For instance, The Wall Street Journal columnist R. Foster Winans was convicted of insider trading in 1985 when he gave information to two stockbrokers about specific securities he was going to write about on his upcoming column. Thus, the stockbrokers made money and provided some of the profits to Winans. He was sentenced to 18 months in prison.

The former CEO of the investment bank Keefe, Bruyette & Woods, James McDermott Jr., was convicted in 2000 of insider trading. He provided information about upcoming mergers between bank industry companies to Kathryn Gannon, his then-mistress and adult movie star. McDermott Jr. was sentenced to eight months in prison and fined $25,000.

A more well-known case involves Jeffrey Skilling, the former president of Enron. He was convicted on 19 counts including insider trading in 2006. He was sentenced to 24 years in prison and fined $45 million.

There are even more examples below as we tackle the best ways to avoid insider trading, as well as understand the limitations of the SEC.

How Can You Avoid Insider Trading?

Avoiding insider trading is something that takes both forethought and control of one’s greed. Additionally, there are several legal technicalities and loopholes you need to avoid in order to avoid being accused of insider trading, regardless of your intention.

You Can Be Guilty Even If You Don’t Trade Stocks Yourself

Firstly, you can be guilty of insider trading even if you don’t trade the stocks yourself. The guidelines concerning insider trading only demand that a profit needs to be paid – not that the profit needs to be made by you. Therefore, if you give insider information to a person with the power to buy or sell stock and make a profit based on that information, you’ve committed insider trading even though you don’t see it.

This caveat also means that giving the order to use insider information – for instance, if you ordered your online stock broker to make a sale based on that information – you still performed insider trading. It doesn’t just matter who pulls the trigger. It also matters who made the ethical breach occur in the first place.

One of the Biggest Red Flags is a Large and Profitable Trade Right Before Big News Drops

If you make money on the stock market, it’s almost always a good thing. But if you make a huge profit right before big news drops about a company or an organization in which you are invested, it’s an easy flag for the SEC to see. You can be sure they’ll come investigating.

For instance, the former Equifax technology executive Jun Ying was charged with securities fraud in March 2018. This occurred after he had allegedly used information about Equifax’s recent hack attack in 2017 to sell almost $1 billion in shares before the public at large knew of the breach. The SEC gathered lots of information to support their case, including his browser history.

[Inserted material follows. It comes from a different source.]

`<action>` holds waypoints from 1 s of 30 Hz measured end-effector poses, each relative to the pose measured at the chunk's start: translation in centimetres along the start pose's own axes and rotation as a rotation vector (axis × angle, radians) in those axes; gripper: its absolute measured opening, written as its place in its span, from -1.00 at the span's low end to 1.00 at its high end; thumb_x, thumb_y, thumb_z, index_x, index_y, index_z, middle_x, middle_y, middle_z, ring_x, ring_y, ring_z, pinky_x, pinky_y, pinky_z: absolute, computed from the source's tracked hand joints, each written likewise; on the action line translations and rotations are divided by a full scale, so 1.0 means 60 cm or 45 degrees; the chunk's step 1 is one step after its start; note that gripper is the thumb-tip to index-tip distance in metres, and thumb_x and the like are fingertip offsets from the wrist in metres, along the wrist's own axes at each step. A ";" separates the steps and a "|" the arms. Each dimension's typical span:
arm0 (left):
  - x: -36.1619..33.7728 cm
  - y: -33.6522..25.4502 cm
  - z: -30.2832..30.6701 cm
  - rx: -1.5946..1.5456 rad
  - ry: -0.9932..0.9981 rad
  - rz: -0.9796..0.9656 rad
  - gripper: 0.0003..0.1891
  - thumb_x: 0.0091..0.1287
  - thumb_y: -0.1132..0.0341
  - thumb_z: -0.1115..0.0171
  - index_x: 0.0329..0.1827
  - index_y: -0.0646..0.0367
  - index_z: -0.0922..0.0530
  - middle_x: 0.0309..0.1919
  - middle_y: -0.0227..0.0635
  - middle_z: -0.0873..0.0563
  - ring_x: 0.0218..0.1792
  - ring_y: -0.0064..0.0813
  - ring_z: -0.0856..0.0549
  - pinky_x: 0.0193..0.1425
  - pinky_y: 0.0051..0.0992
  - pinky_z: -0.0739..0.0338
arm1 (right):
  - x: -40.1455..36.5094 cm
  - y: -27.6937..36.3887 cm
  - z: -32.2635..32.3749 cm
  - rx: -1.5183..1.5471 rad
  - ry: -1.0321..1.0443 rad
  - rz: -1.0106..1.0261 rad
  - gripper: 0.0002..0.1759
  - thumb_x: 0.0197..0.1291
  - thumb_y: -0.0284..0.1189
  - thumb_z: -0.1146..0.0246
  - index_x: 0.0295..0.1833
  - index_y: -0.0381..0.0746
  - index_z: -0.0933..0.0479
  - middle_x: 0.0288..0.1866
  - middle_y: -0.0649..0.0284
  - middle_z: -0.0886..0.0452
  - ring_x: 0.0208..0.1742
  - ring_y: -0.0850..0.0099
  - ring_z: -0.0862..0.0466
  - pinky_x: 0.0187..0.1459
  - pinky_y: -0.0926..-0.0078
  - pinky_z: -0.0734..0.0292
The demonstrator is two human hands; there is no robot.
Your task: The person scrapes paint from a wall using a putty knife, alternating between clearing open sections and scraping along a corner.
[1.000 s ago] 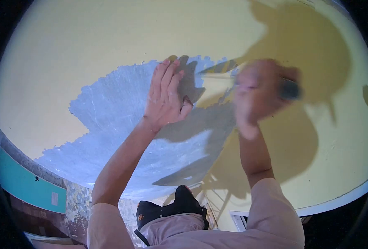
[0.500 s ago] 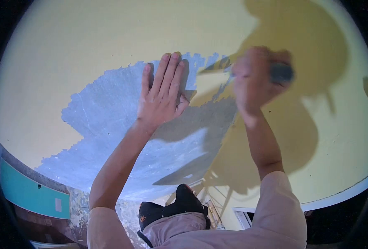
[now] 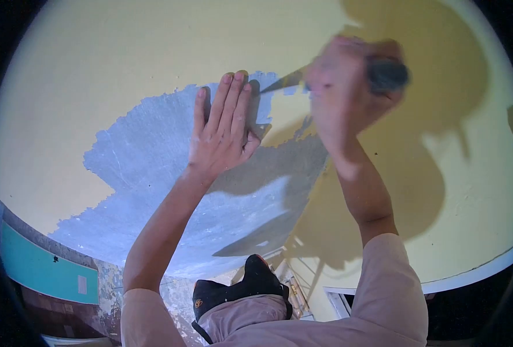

Another example follows Raj Rajaratnam, who founded the hedge fund Galleon Group. Rajaratnam made several huge trades in 2017 right before Hilton Hotels was taken over by the Blackstone Group; the SEC later proved that he had insider information to tip himself off to this winning strategy.

Sometimes, Insider Trading Tips Can Be Given In Strange or Unusual Ways

You have to be very careful when trading with any information, as insider information can appear at your doorstep in unusual ways. For instance, a waiter or waitress at a restaurant might find a napkin with insider trading information written on it as part of a code passed between individuals planning on insider trading. The waiter or waitress could then take this information and become an insider trader themselves.

Another infamous SEC case from 2017 saw a licensed therapist charged with insider trading. In the case, the therapist claimed that he’d received nonpublic information about an upcoming merger via his patient’s admissions during a therapy session. This violated not only insider trading laws but also therapy laws, which usually prevent therapists from revealing information shared by their patients in confidentiality.

SEC Investigators Are More Skilled than Ever at Flagging Trades They Believe Are Suspect

In general, the SEC monitors illegal insider trading by looking at the trading volumes for certain stocks. In most cases and with a fair market, volumes for stocks increase when material news is provided to the public. As an example, a coffee company planning to open up 1000 stores in China will likely accompany a significant stock volume increase.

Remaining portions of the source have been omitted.